Despite winning the most seats in the Rakhine Hluttaw in the 2015 election, the ANP was not allowed to choose a chief minister and form the state government. The NLD exercised its right under the military-drafted 2008 Constitution to appoint the state’s chief minister, even though the party won nine seats in the state Hluttaw to the ANP’s 22. In March last year, the NLD used its numbers in the Pyidaungsu Hluttaw to vote down an opposition-sponsored amendment to the constitution that would have allowed chief ministers of states to be elected rather than appointed by the president.

The ANP also accused the NLD government of ignoring the deaths and human rights violations in the fighting in the state and blamed it for the internet blackout, which was ordered by the civilian-controlled Ministry of Transport and Communications. There was also anger over the cancellation of voting in nine of Rakhine’s 17 townships in last year’s elections. The party decried the move as gerrymandering, because it disenfranchised most ANP strongholds while allowing voting to go ahead in pro-NLD constituencies in the south.

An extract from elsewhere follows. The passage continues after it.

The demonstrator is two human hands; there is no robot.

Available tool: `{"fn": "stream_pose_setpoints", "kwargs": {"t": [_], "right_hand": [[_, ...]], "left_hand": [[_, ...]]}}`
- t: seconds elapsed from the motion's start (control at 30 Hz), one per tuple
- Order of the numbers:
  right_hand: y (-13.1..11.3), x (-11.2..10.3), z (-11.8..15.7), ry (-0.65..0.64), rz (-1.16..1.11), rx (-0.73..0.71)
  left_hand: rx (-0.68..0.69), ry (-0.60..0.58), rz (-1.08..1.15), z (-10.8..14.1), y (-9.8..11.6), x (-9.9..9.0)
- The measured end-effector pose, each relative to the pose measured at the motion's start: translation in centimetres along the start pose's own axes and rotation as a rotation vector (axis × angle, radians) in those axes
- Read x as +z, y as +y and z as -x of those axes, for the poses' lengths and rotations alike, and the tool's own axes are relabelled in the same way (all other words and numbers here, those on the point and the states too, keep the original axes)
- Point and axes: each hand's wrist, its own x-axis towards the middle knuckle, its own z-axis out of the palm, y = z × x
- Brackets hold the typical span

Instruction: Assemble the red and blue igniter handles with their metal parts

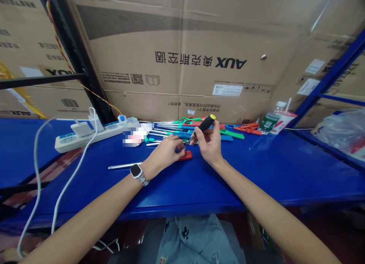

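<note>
My right hand (pixel 210 144) is closed around a screwdriver (pixel 207 123) with a black handle and yellow end cap. The screwdriver tilts, its handle up to the right and its tip low between my hands. My left hand (pixel 168 151) pinches close beside that tip; a thin wire-like piece (pixel 188 143) shows there, but I cannot tell what the fingers hold. Under my left hand lies a long-necked lighter with a red handle (pixel 186 155) and a metal tube (pixel 122 166) pointing left. Behind my hands more long-necked lighters (pixel 228 137) with blue, green and red handles lie in a pile.
A white power strip (pixel 91 132) with plugs and cables sits at the left. Orange-handled tools (pixel 249 128), a plastic bottle (pixel 269 121) and a red-and-white cup (pixel 283 121) stand back right. Cardboard (pixel 182 77) walls the back of the blue table (pixel 273 172).
</note>
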Motion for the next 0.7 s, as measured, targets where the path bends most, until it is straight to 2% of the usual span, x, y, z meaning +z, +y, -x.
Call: {"fn": "stream_pose_setpoints", "kwargs": {"t": [0.13, 0.33, 0.47, 0.7], "right_hand": [[0.01, -0.09, -0.15, 0.037, -0.004, -0.025], [0.22, -0.15, -0.32, 0.020, -0.020, 0.001], [0.04, -0.18, -0.28, 0.065, -0.039, -0.031], [0.32, -0.10, -0.26, 0.030, 0.014, 0.009]], "left_hand": [[-0.003, 0.008, 0.021, -0.02, 0.02, -0.06], [0.022, 0.024, 0.024, 0.06, 0.07, 0.04], [0.014, 0.015, 0.034, 0.06, 0.03, 0.01], [0.014, 0.006, 0.045, -0.04, -0.07, -0.03]]}}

“Those decisions look like the acts of a democratic dictator,” Pe Than said, referencing the fact that the election commission that ordered the vote cancellations was wholly appointed by the NLD government.

Peace or ploy?

The willingness of the ANP to cooperate with the SAC is partly motivated by its desire for a lasting peace in the state, where an informal ceasefire between the AA and Tatmadaw since the November 8 election ended two years of often savage fighting.

The ANP wants the SAC to cancel the AA’s designation as a terrorist group and negotiate a formal ceasefire. It also wants the SAC to release those detained under the 2014 Counter Terrorism Law for allegedly associating with or supporting the AA, and to take responsibility for the resettlement of thousands of people displaced by fighting.

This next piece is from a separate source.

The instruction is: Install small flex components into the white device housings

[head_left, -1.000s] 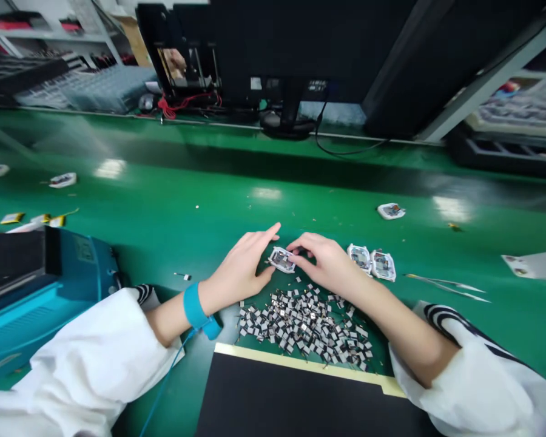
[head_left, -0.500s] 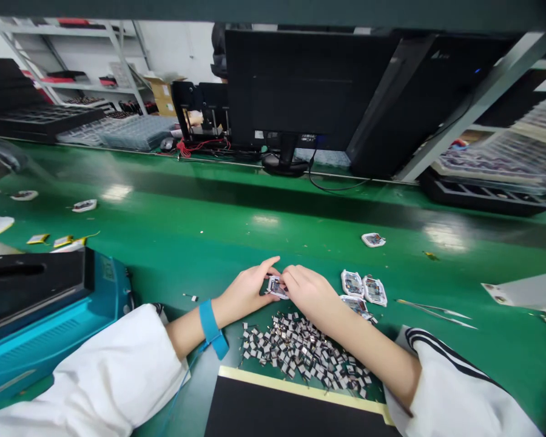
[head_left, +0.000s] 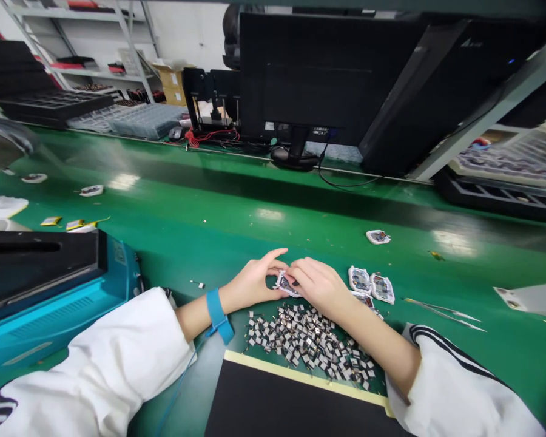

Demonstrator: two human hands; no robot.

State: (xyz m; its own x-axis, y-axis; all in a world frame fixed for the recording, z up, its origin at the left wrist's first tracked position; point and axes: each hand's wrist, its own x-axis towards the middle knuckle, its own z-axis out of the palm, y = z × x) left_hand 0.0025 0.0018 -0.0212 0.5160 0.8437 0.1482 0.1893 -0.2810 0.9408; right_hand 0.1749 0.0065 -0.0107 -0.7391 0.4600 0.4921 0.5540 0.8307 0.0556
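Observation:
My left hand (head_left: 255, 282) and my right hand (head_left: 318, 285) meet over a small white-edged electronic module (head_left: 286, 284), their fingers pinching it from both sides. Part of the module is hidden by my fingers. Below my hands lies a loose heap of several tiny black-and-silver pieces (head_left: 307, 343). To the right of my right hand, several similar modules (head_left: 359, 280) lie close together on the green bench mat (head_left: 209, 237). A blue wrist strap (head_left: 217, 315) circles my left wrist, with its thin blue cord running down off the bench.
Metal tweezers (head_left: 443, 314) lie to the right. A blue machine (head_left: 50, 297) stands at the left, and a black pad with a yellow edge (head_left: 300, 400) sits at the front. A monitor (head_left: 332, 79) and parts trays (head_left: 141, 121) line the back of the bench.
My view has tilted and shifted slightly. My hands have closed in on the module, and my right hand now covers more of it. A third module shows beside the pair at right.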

Pe Than said it was essential to establish peace with the AA, which remains outside of the formal peace process governed by the Nationwide Ceasefire Agreement. Without a firm deal with the armed group, peace in Rakhine will be elusive, he said.

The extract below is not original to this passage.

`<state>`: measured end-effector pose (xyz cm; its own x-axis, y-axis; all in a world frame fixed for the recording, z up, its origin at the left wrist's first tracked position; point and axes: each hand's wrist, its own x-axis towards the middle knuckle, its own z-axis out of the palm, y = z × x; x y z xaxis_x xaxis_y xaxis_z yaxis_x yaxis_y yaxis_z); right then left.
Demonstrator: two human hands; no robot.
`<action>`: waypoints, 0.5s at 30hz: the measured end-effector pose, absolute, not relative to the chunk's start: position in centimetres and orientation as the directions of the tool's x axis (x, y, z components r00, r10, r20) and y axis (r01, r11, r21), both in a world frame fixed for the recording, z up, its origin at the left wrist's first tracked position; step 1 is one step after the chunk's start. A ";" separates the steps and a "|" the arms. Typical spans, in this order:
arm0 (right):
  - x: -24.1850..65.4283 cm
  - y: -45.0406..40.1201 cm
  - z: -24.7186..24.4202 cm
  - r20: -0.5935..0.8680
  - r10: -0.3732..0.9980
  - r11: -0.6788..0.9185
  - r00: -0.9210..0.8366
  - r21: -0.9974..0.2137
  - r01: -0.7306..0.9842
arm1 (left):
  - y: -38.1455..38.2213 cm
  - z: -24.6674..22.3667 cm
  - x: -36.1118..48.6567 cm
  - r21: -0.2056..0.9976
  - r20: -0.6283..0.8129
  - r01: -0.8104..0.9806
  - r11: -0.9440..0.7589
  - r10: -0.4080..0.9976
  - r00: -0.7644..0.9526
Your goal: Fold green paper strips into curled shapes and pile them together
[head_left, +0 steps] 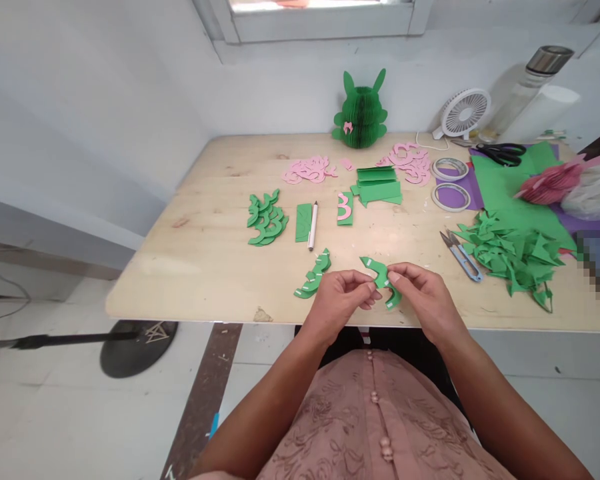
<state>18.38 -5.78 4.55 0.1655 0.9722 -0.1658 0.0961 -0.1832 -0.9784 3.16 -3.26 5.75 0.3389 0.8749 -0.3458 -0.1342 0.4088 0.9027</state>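
Just above the table's front edge, a curved green paper cutout [380, 269] with small white tape strips on it is between my hands. My right hand [420, 293] pinches its right side with thumb and forefinger. At its left edge, the closed fingertips of my left hand [344, 291] grip it near a tape strip. Beside my left hand lie several similar green cutouts [312, 279] with white strips, partly overlapping. Farther off are a pile of green cutouts [269, 221], a pen [313, 227] on a green paper rectangle [303, 222], and a pink cutout [345, 207] on green paper.
Pink cutout piles [310, 171] and folded green paper [377, 187] lie toward the back, before a green honeycomb paper rabbit [363, 113]. On the right are tape rolls [451, 197], blue thread snips [463, 257], green scraps [517, 250], black scissors [503, 154] and a small fan [465, 113].
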 end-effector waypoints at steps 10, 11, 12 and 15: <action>18.3 -5.6 4.4 -0.234 0.964 -0.227 0.125 -0.971 -0.069 | -3.3 6.0 3.1 0.909 -0.337 -0.108 0.403 0.861 0.380; 18.2 -5.6 4.4 -0.241 0.963 -0.232 0.119 -0.969 -0.083 | -3.3 6.0 3.1 0.907 -0.337 -0.111 0.406 0.859 0.385; 18.2 -5.6 4.4 -0.247 0.962 -0.237 0.114 -0.967 -0.093 | -3.3 6.0 3.1 0.905 -0.337 -0.115 0.409 0.856 0.392; 18.1 -5.6 4.5 -0.248 0.961 -0.237 0.126 -0.967 -0.091 | -3.3 5.9 2.9 0.896 -0.343 -0.128 0.426 0.844 0.412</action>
<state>18.08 -5.63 4.51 0.1263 0.9605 -0.2478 -0.0915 -0.2374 -0.9671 2.89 -3.35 5.89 0.4121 0.8441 -0.3430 -0.1276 0.4263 0.8956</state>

Meanwhile, the AFP has been celebrating the release from prison of its leader, the veteran Rakhine nationalist politician Dr Aye Maung, who was among more than 23,000 inmates whose sentences were remitted by the SAC to mark Union Day on February 12.

Aye Maung formerly chaired the ANP but split from the party in 2017 before founding the AFP. In March 2019 he was sentenced to 20 years’ imprisonment for high treason over a speech a year before in which he accused the National League for Democracy government of treating the Rakhine like “slaves”.

The ALD’s Myo Kyaw said on February 9 he believed the SAC may acquiesce to the demands of Rakhine political parties as it is facing protests throughout the nation and needs the support of ethnic nationalities.

“As they are facing unrest on one hand, they are trying to fulfil the demands of ethnic people on the other,” he said, but added that the Tatmadaw’s concessions may ultimately prove shallow. “They behaved like this in the past,” he said, referring to cynical efforts to buy off ethnic minority groups, “and we need to ensure that their intentions are genuine.”

Rakhine-based civil society groups also doubt the intentions of the military government and consider the lifting of the 4G internet blackout a cheap ploy to win popular support in the state.

“Internet access in northern Rakhine was shut down by the military,” said U Khine Kaung San, director of humanitarian, rural development and human rights education group the Wan Lark Foundation. He was suggesting that, although the NLD government had formerly ordered the blackout, it had only done so at the behest of the Tatmadaw. “The fact that the internet was restored by the military after it seized power shows it can close or open the internet as it wishes.”

“The changes taking place in Rakhine now might be part of a military strategy to cause splits in Rakhine politics,” he said, adding that Rakhine political parties needed to respond with caution and resolve.

Aye Myat Kyaw from the Arakan CSO Network was adamant that Rakhine political parties should not cooperate with the SAC for any reason, because nothing good could come from dictatorship.

“Even if a military dictator can fulfil some of the wishes of the Rakhine people, we still wouldn’t want him,” he said.